Task prompt
What you return must match the listing below exactly.

Data section
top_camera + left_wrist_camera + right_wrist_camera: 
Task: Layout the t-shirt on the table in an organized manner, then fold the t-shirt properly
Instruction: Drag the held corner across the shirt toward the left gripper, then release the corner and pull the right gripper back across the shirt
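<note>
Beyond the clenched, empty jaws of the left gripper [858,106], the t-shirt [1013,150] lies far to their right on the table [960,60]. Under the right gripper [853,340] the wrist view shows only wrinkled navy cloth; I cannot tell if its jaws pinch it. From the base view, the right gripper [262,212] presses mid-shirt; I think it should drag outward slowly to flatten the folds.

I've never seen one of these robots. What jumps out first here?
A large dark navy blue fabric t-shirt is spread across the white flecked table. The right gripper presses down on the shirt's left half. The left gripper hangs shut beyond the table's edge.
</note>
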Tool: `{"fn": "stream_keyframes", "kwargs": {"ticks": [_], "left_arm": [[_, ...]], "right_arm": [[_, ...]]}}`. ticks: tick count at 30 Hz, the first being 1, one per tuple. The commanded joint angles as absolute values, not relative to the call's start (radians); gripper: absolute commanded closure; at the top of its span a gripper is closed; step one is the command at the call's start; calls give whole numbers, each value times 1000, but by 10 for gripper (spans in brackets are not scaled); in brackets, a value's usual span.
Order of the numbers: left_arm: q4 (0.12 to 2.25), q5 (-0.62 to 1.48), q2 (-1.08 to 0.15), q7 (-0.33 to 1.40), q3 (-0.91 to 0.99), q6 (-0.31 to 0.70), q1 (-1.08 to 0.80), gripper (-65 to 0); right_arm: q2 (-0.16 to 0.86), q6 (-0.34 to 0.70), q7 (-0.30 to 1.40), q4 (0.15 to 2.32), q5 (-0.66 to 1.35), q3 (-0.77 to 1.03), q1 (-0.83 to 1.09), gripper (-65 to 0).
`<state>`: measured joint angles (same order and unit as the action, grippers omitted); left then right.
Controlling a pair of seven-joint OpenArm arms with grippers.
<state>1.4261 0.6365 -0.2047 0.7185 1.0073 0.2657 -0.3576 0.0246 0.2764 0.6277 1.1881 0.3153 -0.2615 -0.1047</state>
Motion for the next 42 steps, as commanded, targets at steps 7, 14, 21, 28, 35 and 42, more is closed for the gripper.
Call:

Solution to this task
top_camera + left_wrist_camera + right_wrist_camera: 
Task: Layout the t-shirt on the table in an organized manner, then fold the t-shirt properly
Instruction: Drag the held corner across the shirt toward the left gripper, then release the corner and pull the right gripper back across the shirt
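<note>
Beyond the clenched, empty jaws of the left gripper [858,106], the t-shirt [1013,150] lies far to their right on the table [960,60]. Under the right gripper [853,340] the wrist view shows only wrinkled navy cloth; I cannot tell if its jaws pinch it. From the base view, the right gripper [262,212] presses mid-shirt; I think it should drag outward slowly to flatten the folds.

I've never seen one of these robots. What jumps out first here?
A large dark navy blue fabric t-shirt is spread across the white flecked table. The right gripper presses down on the shirt's left half. The left gripper hangs shut beyond the table's edge.
</note>
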Tool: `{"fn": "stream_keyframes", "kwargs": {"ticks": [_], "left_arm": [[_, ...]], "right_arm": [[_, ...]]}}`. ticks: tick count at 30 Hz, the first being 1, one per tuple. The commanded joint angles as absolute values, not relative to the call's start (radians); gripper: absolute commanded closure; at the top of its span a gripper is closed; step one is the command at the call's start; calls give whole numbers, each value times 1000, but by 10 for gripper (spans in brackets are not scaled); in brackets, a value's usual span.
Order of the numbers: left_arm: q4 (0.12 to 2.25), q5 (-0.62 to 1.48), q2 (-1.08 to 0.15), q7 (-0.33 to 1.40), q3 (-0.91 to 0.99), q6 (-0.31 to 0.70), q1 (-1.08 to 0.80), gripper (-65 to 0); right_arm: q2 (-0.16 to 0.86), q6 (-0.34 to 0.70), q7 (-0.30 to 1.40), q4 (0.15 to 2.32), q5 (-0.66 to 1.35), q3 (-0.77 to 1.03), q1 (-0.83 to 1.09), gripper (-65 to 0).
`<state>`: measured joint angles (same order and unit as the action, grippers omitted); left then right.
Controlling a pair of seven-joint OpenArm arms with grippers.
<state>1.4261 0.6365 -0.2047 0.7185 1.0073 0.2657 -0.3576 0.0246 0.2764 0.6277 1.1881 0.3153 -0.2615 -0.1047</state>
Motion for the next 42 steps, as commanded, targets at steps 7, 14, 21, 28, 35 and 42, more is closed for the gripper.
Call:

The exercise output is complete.